Exactly as written, transcribe the data that follows.

== Data excerpt ==
###
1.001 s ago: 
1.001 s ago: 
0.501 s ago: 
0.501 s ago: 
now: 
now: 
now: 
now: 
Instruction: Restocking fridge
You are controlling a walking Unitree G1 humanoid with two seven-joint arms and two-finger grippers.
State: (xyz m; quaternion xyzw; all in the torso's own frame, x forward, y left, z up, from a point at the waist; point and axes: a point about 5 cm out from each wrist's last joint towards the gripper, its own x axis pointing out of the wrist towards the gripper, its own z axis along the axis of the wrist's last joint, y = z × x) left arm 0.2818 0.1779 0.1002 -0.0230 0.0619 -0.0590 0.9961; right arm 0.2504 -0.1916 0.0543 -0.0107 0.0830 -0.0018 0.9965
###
== Solution for this problem ==
1.001 s ago: 
1.001 s ago: 
0.501 s ago: 
0.501 s ago: 
now: 
now: 
now: 
now: 
Instruction: Restocking fridge
You are controlling a walking Unitree G1 humanoid with two seven-joint arms and two-finger grippers.
State: (xyz m; quaternion xyzw; all in the torso's own frame, x forward, y left, z up, from a point at the waist; point and axes: a point about 5 cm out from each wrist's last joint towards the gripper, its own x axis pointing out of the wrist towards the gripper, its own z axis along the axis of the wrist's last joint, y = z × x) left arm 0.2818 0.1779 0.1002 -0.0230 0.0619 -0.0590 0.9961; right arm 0.2504 -0.1916 0.0543 -0.0107 0.0830 -0.0018 0.9965

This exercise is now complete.